La chambre sociale de la Cour de cassation considère que le premier moyen relatif à une interprétation de l’article L3141-5 du Code du travail à la lumière de la directive 2003/88/CE n’est pas fondé, car l’interprétation est contraire aux termes de la loi française.
Les juges de la haute cour accueillent en revanche le second moyen et casse et annule l’arrêt de la cour d’appel.
Après avoir méticuleusement expliqué son raisonnement, la Cour de cassation en conclu, sur le fondement de l’article 31, paragraphe 2, de la Charte des droits fondamentaux de l’Union européenne, que le droit interne ne permet pas une interprétation conforme au droit de l’Union et que :
« Il convient en conséquence d’écarter partiellement l’application des dispositions de l’article L3141-5 du Code du travail en ce qu’elles limitent à une durée ininterrompue d’un an les périodes de suspension du contrat de travail pour cause d’accident du travail ou de maladie professionnelle assimilées à du temps de travail effectif pendant lesquelles le salarié peut acquérir des droits à congé payé et de juger que le salarié peut prétendre à ses droits à congés payés au titre de cette période en application des dispositions des articles L3141-3 et L3141-9 du Code du travail ».

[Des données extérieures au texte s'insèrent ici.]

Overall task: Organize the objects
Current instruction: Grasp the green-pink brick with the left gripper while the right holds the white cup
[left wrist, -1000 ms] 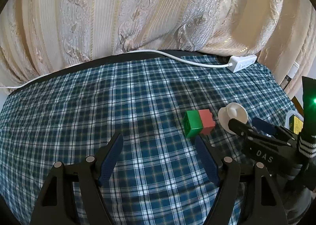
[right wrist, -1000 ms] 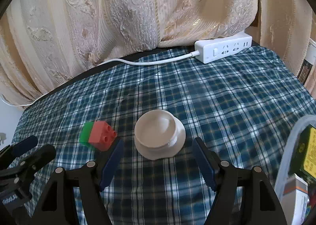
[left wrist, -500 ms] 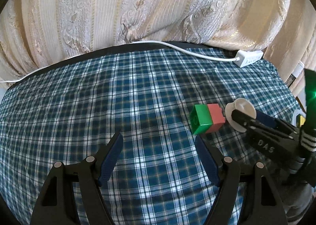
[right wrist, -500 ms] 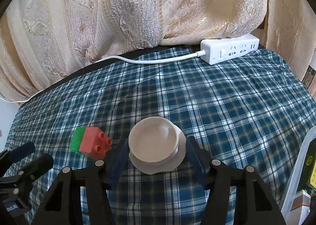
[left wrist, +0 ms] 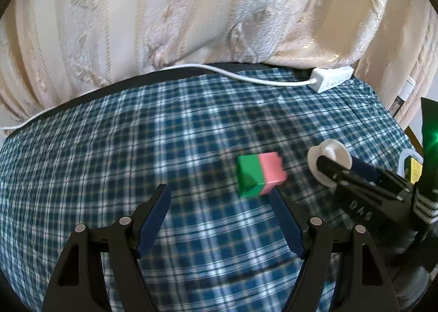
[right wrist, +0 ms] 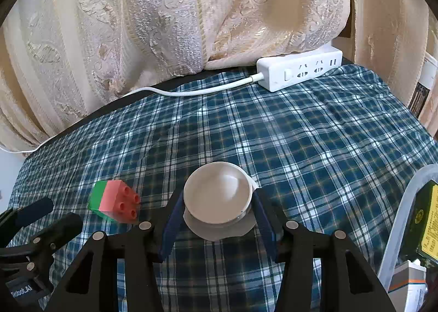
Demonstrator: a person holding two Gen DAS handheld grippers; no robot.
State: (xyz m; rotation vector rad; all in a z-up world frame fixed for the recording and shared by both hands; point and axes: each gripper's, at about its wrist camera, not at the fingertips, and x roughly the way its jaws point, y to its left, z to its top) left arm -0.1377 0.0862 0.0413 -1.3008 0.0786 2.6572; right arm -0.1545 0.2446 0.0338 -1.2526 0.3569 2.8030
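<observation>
1. Blocks first: a green block and a red block (right wrist: 115,204) are stuck together. They lie on the blue checked cloth (right wrist: 301,142) of the table, just left of the white dish.
2. The left hand-held gripper (left wrist: 219,202) has its two blue fingers wide apart. It holds nothing. The blocks (left wrist: 260,175) sit just past its right fingertip.
3. The right hand-held gripper (right wrist: 217,202) has one finger on each side of the small white dish (right wrist: 217,195). It squeezes the dish.
4. A white power strip (right wrist: 299,71) lies at the back edge by the curtain (right wrist: 191,11).
5. A clear bin (right wrist: 405,210) with boxes sits at the far right.
</observation>
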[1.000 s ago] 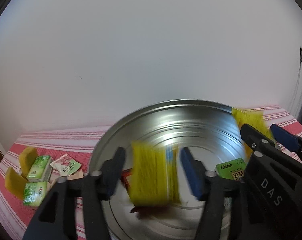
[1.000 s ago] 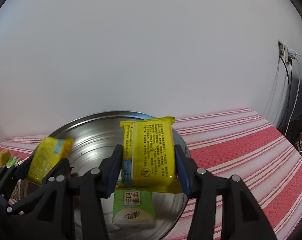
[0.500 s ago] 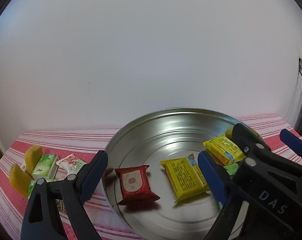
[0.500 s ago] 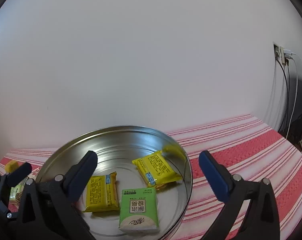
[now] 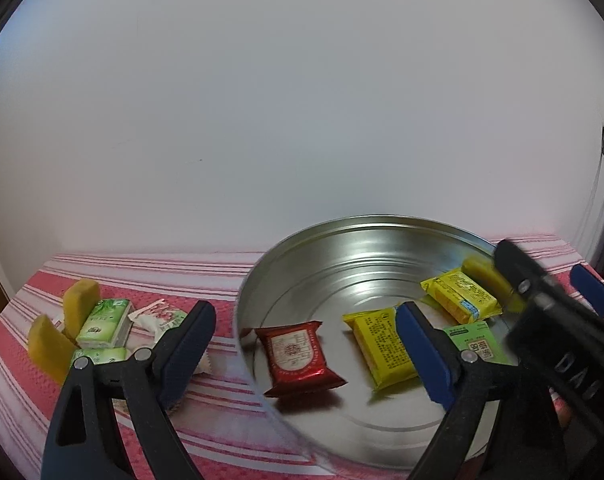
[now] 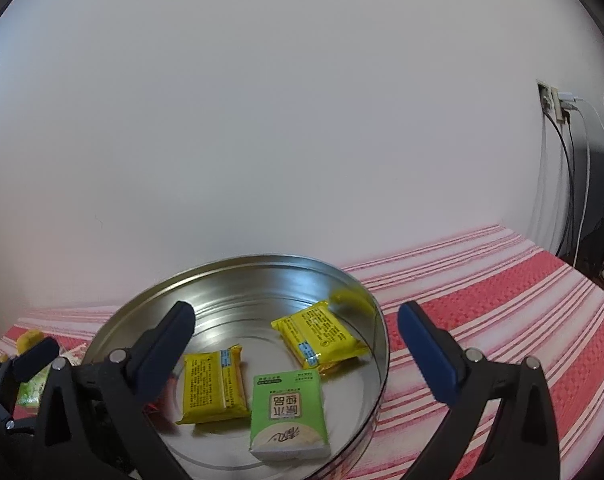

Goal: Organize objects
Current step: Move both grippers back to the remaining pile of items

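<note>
Both grippers wide open, nothing pinched: left gripper (image 5: 306, 344) and right gripper (image 6: 296, 344), each tilted slightly down toward 12 o'clock.

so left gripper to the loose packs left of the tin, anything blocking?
Nothing visible blocks it. The left gripper is open and empty, above the tin's left rim. The green tissue packs, white sachet and yellow pieces lie on the striped cloth beyond its left finger.
</note>
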`<state>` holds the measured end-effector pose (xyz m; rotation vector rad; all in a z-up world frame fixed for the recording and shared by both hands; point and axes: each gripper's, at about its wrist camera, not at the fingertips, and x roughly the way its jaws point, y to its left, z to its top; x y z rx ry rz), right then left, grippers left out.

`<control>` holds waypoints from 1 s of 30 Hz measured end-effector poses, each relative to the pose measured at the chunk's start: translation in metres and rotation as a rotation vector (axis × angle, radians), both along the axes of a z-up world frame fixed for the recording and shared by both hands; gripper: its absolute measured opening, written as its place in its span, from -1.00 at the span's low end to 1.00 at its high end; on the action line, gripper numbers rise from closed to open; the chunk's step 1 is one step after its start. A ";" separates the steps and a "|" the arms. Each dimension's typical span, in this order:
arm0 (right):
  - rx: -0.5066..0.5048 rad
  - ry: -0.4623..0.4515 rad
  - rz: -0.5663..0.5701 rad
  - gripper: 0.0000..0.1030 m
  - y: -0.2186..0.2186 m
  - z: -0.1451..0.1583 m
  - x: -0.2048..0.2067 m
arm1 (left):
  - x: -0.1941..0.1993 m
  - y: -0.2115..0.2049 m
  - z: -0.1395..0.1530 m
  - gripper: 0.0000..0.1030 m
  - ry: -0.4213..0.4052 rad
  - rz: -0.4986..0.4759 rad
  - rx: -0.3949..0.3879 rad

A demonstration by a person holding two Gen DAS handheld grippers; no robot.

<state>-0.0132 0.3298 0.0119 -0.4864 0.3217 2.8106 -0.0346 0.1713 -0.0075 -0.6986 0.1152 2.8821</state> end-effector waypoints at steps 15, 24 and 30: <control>0.072 0.135 -0.009 1.00 -0.027 0.008 0.020 | 0.020 -0.047 0.001 0.80 0.086 0.083 -0.060; 0.064 0.111 -0.025 1.00 -0.039 0.007 0.027 | 0.018 -0.077 -0.002 0.80 0.063 0.118 -0.054; 0.039 0.096 -0.007 1.00 -0.051 0.004 0.034 | 0.016 -0.104 -0.004 0.80 0.035 0.143 -0.040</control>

III- Prescription du droit à l’indemnité de congé payé.
Dans cet arrêt du 13 septembre 2023, la Cour de cassation affirme que la prescription du droit à congé payé ne commence à courir que lorsque l’employeur a mis son salarié en mesure d’exercer celui-ci en temps utile.
1) Faits et procédure (pourvois n°22-10.529 et 22-11.106).
Madame G a collaboré au sein de l’Institut des métiers du notariat devenu l’Institut national des formations notariales (INFN).
La relation contractuelle a été rompue par lettre du 20 juin 2018.
S’estimant liée avec l’Institut par un contrat de travail, l’intéressée a saisi, le 28 septembre 2018, la juridiction prud’homale de diverses demandes à caractère salarial et indemnitaire.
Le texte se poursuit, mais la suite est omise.